Albion in the Community is looking to recruit new players to join its disability-specific football teams for the 2018/19 season.
The charity currently runs four teams that play as Brighton & Hove Albion: Brighton & Hove Albion Amputee FC (BHAAFC); Brighton & Hove Albion Cerebral Palsy FC (BHACPFC); Brighton & Hove Albion Deaf FC (BHADFC); and Brighton & Hove Albion Powerchair FC (BHAPFC).
All four sides compete in national leagues and cup competitions and BHAPFC also have a development squad that play in the South East Powerchair League – a competition they have won for each of the last three seasons.

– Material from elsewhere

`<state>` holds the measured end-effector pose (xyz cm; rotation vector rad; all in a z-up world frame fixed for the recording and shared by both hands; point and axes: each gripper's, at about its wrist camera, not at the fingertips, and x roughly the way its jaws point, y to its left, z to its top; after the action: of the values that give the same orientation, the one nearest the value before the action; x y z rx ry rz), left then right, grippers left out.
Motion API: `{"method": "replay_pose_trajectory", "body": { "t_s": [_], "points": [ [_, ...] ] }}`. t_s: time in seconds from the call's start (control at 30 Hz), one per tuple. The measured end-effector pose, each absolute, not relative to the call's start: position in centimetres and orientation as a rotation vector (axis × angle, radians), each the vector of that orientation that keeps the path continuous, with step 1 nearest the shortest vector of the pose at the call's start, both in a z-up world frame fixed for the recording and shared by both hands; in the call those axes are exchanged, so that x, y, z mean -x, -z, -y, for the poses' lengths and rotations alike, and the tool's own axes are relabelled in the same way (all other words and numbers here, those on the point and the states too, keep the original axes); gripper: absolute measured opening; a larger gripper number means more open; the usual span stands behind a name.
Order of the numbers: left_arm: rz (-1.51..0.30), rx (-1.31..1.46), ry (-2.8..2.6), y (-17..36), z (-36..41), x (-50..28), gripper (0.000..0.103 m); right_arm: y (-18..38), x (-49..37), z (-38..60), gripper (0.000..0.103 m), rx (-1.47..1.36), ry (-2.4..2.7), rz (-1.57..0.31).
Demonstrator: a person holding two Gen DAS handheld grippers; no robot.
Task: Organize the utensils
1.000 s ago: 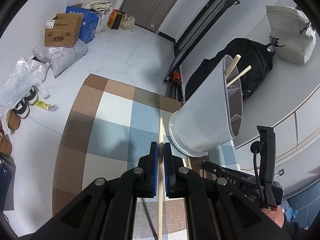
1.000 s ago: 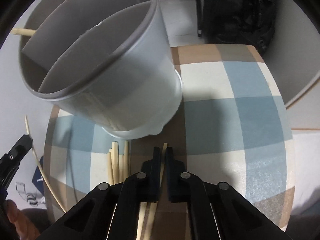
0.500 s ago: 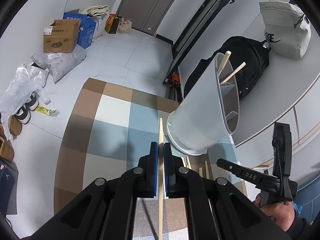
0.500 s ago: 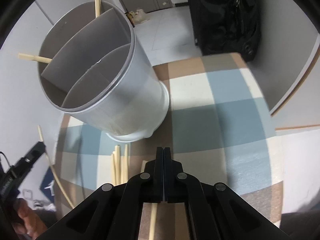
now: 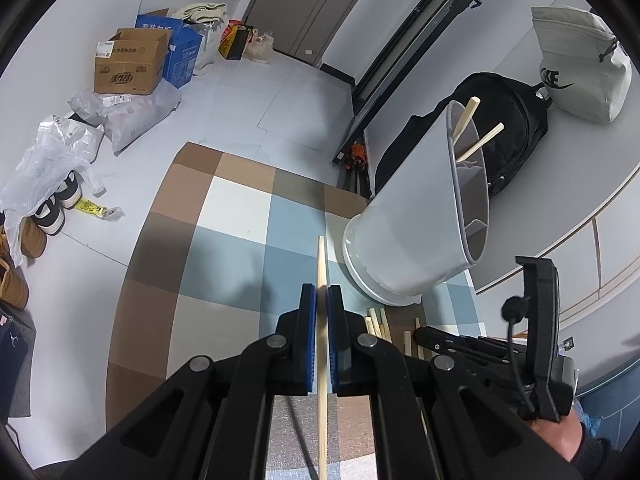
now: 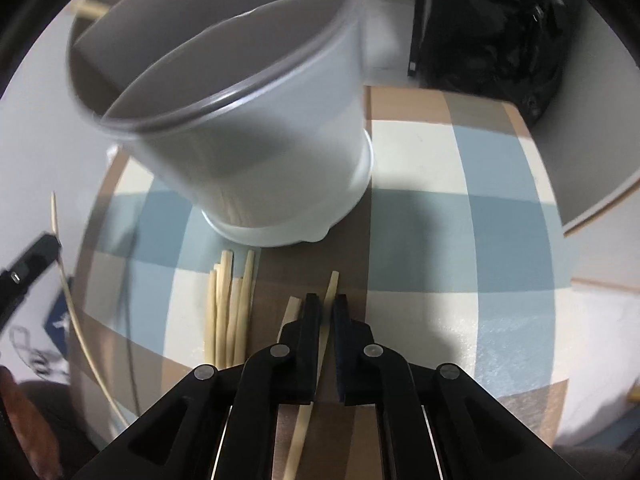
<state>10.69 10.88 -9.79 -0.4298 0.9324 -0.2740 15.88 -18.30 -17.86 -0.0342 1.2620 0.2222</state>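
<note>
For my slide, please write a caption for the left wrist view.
Left gripper clamps one chopstick beside the grey utensil holder on the checked tablecloth.

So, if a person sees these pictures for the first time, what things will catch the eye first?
First, the big grey utensil holder with dividers, standing on the checked tablecloth, two chopsticks already inside. Next, the left gripper, shut on a single chopstick just left of the holder. Then the loose chopsticks lying before the holder's base, where the right gripper straddles one, jaws slightly apart.
</note>
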Motion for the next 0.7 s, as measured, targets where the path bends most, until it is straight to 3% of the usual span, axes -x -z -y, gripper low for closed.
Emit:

BHACPFC, BHADFC and BHAAFC train weekly at the American Express Elite Football Performance Centre, where they also play their home matches.
BHAPFC train on an indoor powerchair court in Littlehampton and play their Muscular Dystrophy UK Premiership fixtures in Nottingham and regional games at venues across the south east, with powerchair fixtures taking place over a number of weekends throughout the season.
According to Paul Brackley, AITC’s disability manager, the four teams represent a great chance for local players with a disability to play football at a competitive level.
He said, “As a charity we now run more than 30 regular football sessions for people with a disability, which are attended by around 300 people each fortnight. Many of these offer a fantastic entry to the sport and give people the chance to enjoy playing football, meet new friends and develop their skills in a safe, structured and fun environment.
“It is important, however, that as well as providing people with the benefits of playing social, grassroots-level football, we also give people the opportunity to progress within the sport.
“Each of our disability-specific teams play at a national level of competition and in the last year we have seen a number of our players receive call-ups to national teams, which is something everyone at AITC is incredibly proud of.
“We would now love to give more people with a disability the chance to play competitively and be part of one of our teams.
“It doesn’t matter if they have never played before – our sessions were the first time many of our players had tried football.
“If you have a disability and would like to give football a go, get in touch and we’ll help identify the most-suitable session for you.”
Each of the disability-specific teams play in adult competitions, meaning the lower age-limit for players is 16. However, AITC does also have a growing number of disability-specific sessions that are aimed at junior players.